* What you should do *
What is needed is a verbatim copy of the data, minus the pictures.

* Provided data *
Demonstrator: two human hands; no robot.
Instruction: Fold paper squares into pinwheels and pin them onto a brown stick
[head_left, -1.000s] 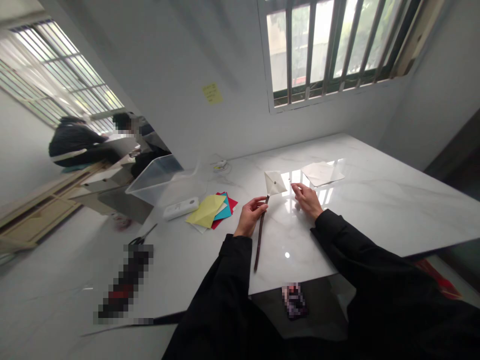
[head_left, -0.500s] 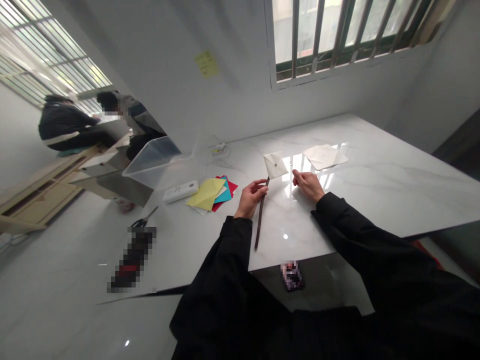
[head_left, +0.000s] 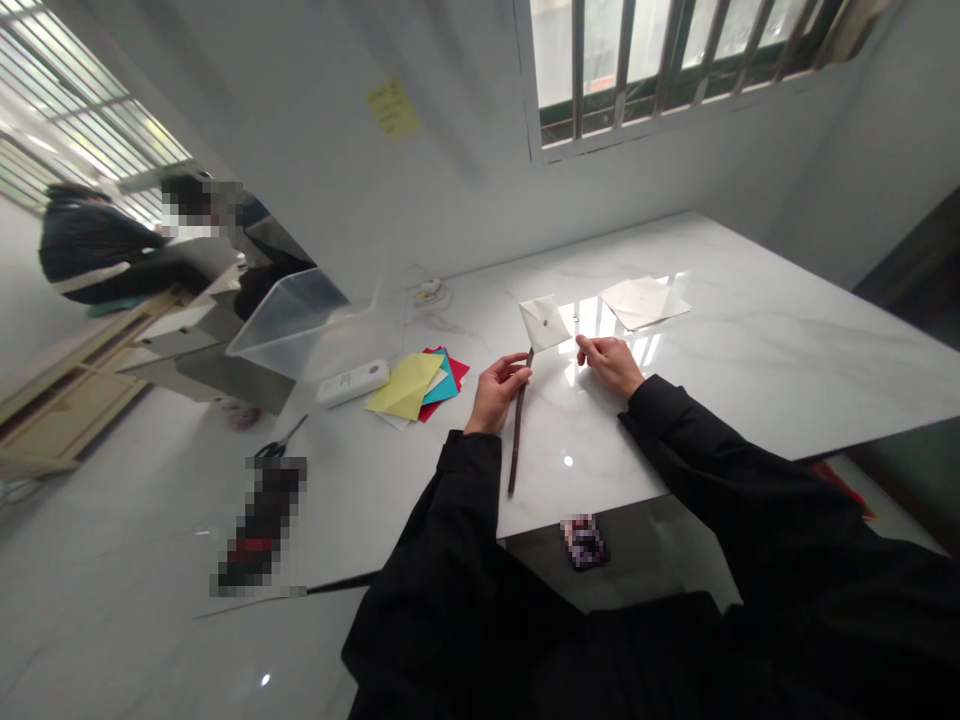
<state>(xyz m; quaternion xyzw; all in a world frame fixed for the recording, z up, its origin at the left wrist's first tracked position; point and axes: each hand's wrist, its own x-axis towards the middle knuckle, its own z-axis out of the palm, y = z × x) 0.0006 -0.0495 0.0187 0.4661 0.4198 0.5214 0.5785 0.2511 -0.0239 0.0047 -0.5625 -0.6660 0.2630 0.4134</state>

* Task answer *
Demonstrator: two human hands; no robot.
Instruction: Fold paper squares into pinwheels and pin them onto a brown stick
[head_left, -1.000s] 
[head_left, -0.500s] 
[head_left, +0.000s] 
<state>(xyz m; quaternion xyzw; all in a world frame fixed for the recording, z up, its origin at the left wrist's first tracked position; point and axes: each hand's wrist, its own x-axis towards the middle knuckle, its own z-axis out of the palm, y = z × x) 0.0006 -0.0495 0.0187 0.4661 0.4198 0.5214 0.5785 0.2511 -0.0239 0.0047 -0.5625 -0.6660 0.2630 0.4134</state>

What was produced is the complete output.